What is required |
Exactly as written, transcribe each line of the listing.

*** Provided data ***

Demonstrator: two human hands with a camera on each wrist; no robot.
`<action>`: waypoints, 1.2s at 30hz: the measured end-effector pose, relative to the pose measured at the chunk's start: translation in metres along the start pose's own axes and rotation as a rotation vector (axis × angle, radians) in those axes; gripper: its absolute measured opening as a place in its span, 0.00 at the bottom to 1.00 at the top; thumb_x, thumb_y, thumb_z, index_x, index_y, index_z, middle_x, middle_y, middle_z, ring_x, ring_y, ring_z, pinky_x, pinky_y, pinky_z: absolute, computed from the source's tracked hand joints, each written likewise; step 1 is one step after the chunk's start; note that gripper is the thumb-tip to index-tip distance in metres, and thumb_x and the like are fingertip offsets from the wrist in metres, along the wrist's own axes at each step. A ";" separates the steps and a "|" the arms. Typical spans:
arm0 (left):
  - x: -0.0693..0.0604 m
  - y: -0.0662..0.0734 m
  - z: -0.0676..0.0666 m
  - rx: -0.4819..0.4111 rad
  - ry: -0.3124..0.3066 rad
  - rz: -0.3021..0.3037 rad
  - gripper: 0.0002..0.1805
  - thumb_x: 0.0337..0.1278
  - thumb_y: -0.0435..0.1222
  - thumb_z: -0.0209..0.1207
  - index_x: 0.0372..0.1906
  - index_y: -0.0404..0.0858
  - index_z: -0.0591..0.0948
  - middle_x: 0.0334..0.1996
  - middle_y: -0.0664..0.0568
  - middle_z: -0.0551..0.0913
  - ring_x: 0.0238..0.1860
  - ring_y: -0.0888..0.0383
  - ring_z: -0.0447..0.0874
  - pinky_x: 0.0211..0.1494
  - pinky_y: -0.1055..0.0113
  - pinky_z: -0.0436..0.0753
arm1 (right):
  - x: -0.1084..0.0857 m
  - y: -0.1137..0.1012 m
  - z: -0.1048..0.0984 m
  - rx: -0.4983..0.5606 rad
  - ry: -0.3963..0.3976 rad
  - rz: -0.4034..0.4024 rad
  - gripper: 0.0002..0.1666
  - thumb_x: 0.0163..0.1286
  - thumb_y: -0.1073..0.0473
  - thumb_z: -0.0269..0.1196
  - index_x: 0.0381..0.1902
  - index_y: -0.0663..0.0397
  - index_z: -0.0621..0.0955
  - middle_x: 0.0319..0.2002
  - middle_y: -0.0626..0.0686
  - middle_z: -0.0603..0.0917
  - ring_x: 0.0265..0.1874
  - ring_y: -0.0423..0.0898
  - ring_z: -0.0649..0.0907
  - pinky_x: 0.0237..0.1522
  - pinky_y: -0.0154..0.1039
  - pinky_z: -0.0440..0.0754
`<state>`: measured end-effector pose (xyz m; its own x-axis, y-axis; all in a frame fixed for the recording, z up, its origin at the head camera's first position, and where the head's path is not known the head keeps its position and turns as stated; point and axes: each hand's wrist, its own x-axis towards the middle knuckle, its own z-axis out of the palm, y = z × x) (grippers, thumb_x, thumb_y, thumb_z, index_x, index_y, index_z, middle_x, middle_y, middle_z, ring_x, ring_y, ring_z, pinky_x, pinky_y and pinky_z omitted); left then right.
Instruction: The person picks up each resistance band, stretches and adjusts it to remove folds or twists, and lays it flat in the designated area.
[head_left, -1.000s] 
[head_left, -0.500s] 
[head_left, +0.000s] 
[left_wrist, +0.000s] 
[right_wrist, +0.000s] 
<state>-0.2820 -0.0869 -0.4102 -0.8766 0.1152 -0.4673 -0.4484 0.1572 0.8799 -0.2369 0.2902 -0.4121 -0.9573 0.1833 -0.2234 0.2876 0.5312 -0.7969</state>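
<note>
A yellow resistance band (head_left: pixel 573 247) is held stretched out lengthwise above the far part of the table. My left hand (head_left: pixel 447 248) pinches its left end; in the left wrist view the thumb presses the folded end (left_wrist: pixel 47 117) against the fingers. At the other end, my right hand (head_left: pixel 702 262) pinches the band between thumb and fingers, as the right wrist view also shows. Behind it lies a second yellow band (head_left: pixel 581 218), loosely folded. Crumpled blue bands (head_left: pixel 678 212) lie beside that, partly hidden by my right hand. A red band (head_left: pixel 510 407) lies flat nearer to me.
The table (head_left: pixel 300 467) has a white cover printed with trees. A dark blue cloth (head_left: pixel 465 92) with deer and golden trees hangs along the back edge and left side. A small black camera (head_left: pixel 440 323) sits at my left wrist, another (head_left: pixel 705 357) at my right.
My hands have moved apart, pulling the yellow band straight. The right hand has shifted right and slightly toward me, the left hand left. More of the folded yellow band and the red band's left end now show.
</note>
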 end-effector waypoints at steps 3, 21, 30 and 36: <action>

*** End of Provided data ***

Answer for the task |
Demonstrator: two human hands with a camera on each wrist; no robot.
`<action>`: waypoints, 1.2s at 30hz: the measured end-effector pose, relative to the pose measured at the chunk's start: translation in metres along the start pose's own axes and rotation as a rotation vector (axis × angle, radians) in those axes; gripper: its absolute measured opening as a place in its span, 0.00 at the bottom to 1.00 at the top; thumb_x, thumb_y, thumb_z, index_x, index_y, index_z, middle_x, middle_y, middle_z, ring_x, ring_y, ring_z, pinky_x, pinky_y, pinky_z: absolute, computed from the source's tracked hand joints, each written likewise; step 1 is one step after the chunk's start; note that gripper is the thumb-tip to index-tip distance in metres, and thumb_x and the like are fingertip offsets from the wrist in metres, along the wrist's own axes at each step. A ";" separates the steps and a "|" the arms. Typical spans:
arm0 (left):
  - x: -0.0693..0.0604 m
  - y: -0.0662..0.0734 m
  - z: -0.0676..0.0666 m
  - rx: -0.4819..0.4111 rad
  - ry: -0.3124..0.3066 rad
  - rz: -0.3021..0.3037 rad
  - gripper: 0.0002..0.1805
  - thumb_x: 0.0337..0.1278
  - thumb_y: -0.0435..0.1222
  - thumb_z: -0.0209..0.1207
  - index_x: 0.0372..0.1906
  - index_y: -0.0404..0.0858
  - index_z: -0.0591..0.0948
  - middle_x: 0.0334..0.1996
  - middle_y: -0.0664..0.0568
  - middle_z: -0.0551..0.0913
  - ring_x: 0.0238..0.1860
  - ring_y: -0.0888..0.0383
  - ring_z: -0.0447..0.0874
  - pinky_x: 0.0211..0.1494
  - pinky_y: -0.1055..0.0113
  - pinky_z: -0.0436..0.0753
arm1 (right):
  - x: -0.1084..0.0857 m
  - y: -0.1137..0.1012 m
  - z: -0.1048..0.0984 m
  - rx: -0.4983..0.5606 rad
  - ry: -0.3963..0.3976 rad
  - rz: -0.4034..0.4024 rad
  - gripper: 0.0002..0.1666
  - thumb_x: 0.0163..0.1286
  - thumb_y: -0.1073..0.0473
  - thumb_z: -0.0269..0.1196
  - index_x: 0.0381..0.1902
  - index_y: -0.0663..0.0397
  - index_z: -0.0621..0.0955
  - middle_x: 0.0319..0.2002
  - middle_y: -0.0626..0.0686
  - middle_z: -0.0603..0.0917
  - ring_x: 0.0265..0.1874
  - ring_y: -0.0423..0.0898
  - ring_z: -0.0649..0.0907
  - pinky_x: 0.0237..0.1522
  - pinky_y: -0.0154..0.1039
  - pinky_z: -0.0440..0.0754
`<state>`: measured end-effector pose (xyz m; its own x-axis, y-axis; all in a frame fixed for the recording, z up, its origin at the head camera's first position, and where the head's path is not known the head keeps its position and turns as stated; point and axes: each hand's wrist, its own x-axis towards the middle knuckle, its own z-axis out of the palm, y = z × x) (grippers, thumb_x, thumb_y, thumb_z, index_x, index_y, index_z, middle_x, middle_y, middle_z, ring_x, ring_y, ring_z, pinky_x, pinky_y and pinky_z omitted); left then right.
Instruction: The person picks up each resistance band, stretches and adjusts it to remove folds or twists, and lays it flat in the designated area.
[head_left, -1.000s] 
[head_left, -0.500s] 
[head_left, +0.000s] 
[left_wrist, +0.000s] 
[right_wrist, +0.000s] 
<state>-0.2820 -0.0869 -0.4102 -0.8766 0.1152 -0.4673 -0.4484 0.1572 0.8799 -0.2369 0.2902 -0.4121 -0.9573 0.1833 -0.2234 0.2876 0.5312 -0.7969</state>
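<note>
A yellow resistance band (head_left: pixel 573 247) is held stretched out lengthwise above the far part of the table. My left hand (head_left: pixel 447 248) pinches its left end; in the left wrist view the thumb presses the folded end (left_wrist: pixel 47 117) against the fingers. At the other end, my right hand (head_left: pixel 702 262) pinches the band between thumb and fingers, as the right wrist view also shows. Behind it lies a second yellow band (head_left: pixel 581 218), loosely folded. Crumpled blue bands (head_left: pixel 678 212) lie beside that, partly hidden by my right hand. A red band (head_left: pixel 510 407) lies flat nearer to me.
The table (head_left: pixel 300 467) has a white cover printed with trees. A dark blue cloth (head_left: pixel 465 92) with deer and golden trees hangs along the back edge and left side. A small black camera (head_left: pixel 440 323) sits at my left wrist, another (head_left: pixel 705 357) at my right.
My hands have moved apart, pulling the yellow band straight. The right hand has shifted right and slightly toward me, the left hand left. More of the folded yellow band and the red band's left end now show.
</note>
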 end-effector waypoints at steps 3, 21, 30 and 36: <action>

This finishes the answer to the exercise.